The Orchid Seedbank Project is a conservation organization. Although  we do store seed, we do not intend on storing it for purposes of  generating large numbers of plants at some future point in time; it  is not a "seed bank" in the sense that we are routinely cryogenically  freezing seed, or carrying out some other hopelessly long-term  storage regimes. Instead, the OSP serves as a clearinghouse for  orchid seed; until the OSP was formed in December of 1996, there was  no central clearinghouse by which conservationists, researchers,  commercial and hobbyist growers could go to specifically for orchid seed.

How do you get your seed?

We receive our seed from many donors. Sometimes  we receive only one species from a given donor, sometimes we get tens  of species in a single shipment.
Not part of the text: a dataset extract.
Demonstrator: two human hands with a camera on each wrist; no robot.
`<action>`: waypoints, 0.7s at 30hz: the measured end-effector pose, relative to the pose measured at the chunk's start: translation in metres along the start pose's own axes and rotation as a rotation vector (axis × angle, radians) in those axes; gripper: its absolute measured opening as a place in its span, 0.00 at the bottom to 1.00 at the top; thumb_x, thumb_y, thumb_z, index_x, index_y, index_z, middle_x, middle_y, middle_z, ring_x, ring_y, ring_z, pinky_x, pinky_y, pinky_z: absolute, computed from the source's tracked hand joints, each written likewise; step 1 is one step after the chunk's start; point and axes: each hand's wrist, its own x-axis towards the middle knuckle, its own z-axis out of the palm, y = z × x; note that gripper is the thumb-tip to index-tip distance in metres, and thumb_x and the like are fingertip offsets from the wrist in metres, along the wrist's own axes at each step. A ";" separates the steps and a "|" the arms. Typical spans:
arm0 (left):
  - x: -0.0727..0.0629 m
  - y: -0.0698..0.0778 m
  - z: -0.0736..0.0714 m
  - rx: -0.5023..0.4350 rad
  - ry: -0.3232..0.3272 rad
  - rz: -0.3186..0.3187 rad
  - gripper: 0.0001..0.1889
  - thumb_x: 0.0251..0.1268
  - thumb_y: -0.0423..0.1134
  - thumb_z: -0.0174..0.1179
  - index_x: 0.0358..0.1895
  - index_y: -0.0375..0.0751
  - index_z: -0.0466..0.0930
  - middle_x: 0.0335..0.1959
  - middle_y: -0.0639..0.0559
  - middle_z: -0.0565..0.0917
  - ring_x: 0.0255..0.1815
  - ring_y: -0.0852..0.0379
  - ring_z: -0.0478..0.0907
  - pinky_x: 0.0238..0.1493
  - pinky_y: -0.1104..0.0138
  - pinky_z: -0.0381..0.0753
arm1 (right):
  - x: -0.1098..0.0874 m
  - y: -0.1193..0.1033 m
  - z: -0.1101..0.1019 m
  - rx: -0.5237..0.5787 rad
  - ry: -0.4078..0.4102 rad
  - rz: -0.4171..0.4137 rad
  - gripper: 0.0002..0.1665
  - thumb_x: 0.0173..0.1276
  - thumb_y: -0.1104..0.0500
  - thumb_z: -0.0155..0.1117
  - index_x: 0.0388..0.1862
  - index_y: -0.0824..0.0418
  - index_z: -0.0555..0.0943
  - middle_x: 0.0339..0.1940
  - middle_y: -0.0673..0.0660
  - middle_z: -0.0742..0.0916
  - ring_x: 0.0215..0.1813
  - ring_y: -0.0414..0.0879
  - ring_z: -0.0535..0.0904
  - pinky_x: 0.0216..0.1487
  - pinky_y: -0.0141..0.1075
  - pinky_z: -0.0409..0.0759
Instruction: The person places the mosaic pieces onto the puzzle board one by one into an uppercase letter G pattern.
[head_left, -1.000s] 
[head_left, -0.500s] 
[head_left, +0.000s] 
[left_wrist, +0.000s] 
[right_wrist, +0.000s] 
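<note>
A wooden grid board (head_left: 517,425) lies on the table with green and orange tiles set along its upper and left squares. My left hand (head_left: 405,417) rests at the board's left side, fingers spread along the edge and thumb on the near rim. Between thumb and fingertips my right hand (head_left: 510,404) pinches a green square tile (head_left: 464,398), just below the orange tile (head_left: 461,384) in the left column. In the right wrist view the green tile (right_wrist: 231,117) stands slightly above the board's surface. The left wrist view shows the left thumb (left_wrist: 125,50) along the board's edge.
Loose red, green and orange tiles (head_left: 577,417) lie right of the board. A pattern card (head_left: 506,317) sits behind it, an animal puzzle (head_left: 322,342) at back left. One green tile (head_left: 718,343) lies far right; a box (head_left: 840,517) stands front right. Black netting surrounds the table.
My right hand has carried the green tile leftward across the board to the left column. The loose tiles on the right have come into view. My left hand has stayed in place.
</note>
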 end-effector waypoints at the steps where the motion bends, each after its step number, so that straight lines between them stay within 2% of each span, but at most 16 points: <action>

What does the donor get out of it?

Donors receive credit for their donation; right now, this stands at  4:1, meaning that if we can make, say, four outgoing packets from the  incoming seed, the donor gets one free packet. These credits may be  redeemed at any time, and the OSP pays the shipping. We place no  restrictions, other than those we place on those that pay for their  seed, upon the seed that the donors request.

Doesn't this tend to deplete the stocks of  "good" seed?

No. Although demand sometimes surpasses supply, orchids are  remarkably prodigious producers of seed, and our donors tend to be  very generous with the seed they send. As a result, there is often  more than enough seed to go around. Seed is supplied on a first-come,  first-serve basis: our donors and those that purchase seed are placed  on equal footing with respect to orders, unless they have  specifically requested seed (such as on the "Wanted" list).  The only exception is that specific conservation agencies receive  slightly higher priority; all the same, it is rather rare that seed  is subject to such exceptions.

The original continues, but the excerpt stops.